When you've established that the British typically visit a theme park for a single day out, you then have to price yourself accordingly with the rest of the day out market. Open air museums, outdoor activity centres, escape rooms, bowling, the cinema, heritage railways, zoos, etc. Entry prices are competitive, to encourage visitation, with the hope that spend in the park will be comparable or higher.
We talk about the UK theme park industry being a practical monopoly. A monopoly can truly charge what it wants and people have to pay it, because there's no other choice. The UK theme park market may be largely dominated by a single player, but the theme park industry isn't a monopoly on day outs.

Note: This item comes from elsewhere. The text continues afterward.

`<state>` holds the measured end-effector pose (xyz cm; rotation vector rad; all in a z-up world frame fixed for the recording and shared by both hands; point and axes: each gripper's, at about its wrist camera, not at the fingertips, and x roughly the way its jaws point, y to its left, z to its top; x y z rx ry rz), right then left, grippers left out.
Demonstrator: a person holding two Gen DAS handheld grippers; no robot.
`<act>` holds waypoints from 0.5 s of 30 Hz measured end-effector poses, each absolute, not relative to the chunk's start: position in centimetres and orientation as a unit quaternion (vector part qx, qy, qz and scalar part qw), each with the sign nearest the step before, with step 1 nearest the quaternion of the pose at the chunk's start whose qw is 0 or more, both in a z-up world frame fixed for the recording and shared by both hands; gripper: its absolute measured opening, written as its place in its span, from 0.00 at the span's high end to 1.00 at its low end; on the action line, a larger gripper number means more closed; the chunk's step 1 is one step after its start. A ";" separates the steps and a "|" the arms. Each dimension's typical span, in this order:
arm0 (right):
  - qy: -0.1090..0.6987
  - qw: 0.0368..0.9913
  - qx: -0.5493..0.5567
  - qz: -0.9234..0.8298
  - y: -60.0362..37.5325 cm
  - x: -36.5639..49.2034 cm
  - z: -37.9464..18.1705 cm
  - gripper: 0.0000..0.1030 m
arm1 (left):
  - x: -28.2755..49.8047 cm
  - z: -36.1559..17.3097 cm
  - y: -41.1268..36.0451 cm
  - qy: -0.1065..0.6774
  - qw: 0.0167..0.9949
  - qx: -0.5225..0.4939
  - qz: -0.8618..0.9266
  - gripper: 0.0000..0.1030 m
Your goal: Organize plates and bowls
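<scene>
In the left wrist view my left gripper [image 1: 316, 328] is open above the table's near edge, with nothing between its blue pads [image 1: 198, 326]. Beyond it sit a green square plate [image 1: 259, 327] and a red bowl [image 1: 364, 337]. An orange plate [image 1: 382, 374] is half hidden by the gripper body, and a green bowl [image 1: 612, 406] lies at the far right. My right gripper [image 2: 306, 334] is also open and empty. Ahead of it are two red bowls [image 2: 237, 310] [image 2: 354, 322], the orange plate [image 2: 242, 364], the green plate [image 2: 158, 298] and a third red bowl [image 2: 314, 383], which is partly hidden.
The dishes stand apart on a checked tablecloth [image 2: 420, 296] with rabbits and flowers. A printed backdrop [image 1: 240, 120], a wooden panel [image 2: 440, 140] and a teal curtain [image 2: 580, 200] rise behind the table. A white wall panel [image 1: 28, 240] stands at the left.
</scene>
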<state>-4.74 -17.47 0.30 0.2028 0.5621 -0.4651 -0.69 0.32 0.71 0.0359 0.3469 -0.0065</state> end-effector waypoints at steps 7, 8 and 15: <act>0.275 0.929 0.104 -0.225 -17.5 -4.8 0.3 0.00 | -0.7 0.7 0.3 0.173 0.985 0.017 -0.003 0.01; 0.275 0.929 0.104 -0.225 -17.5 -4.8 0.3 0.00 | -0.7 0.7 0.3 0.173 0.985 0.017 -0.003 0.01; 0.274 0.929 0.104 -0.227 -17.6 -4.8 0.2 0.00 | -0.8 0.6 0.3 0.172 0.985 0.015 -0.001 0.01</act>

In the US the vacation industry is dominated by Disney. "Now you've won the Superbowl, what are you going to do?", "I'm going to Disney World!". Prices to Disney World have increased by 91% over to past 10 years. They can do this because they have the product people want and desire, through clever marketing and remaining relevant to American culture. Disney charges through the nose, so every other operator can too. American parks don't set their prices based on day out leisure activities. American parks set their prices based on a multiple day entry to Disney.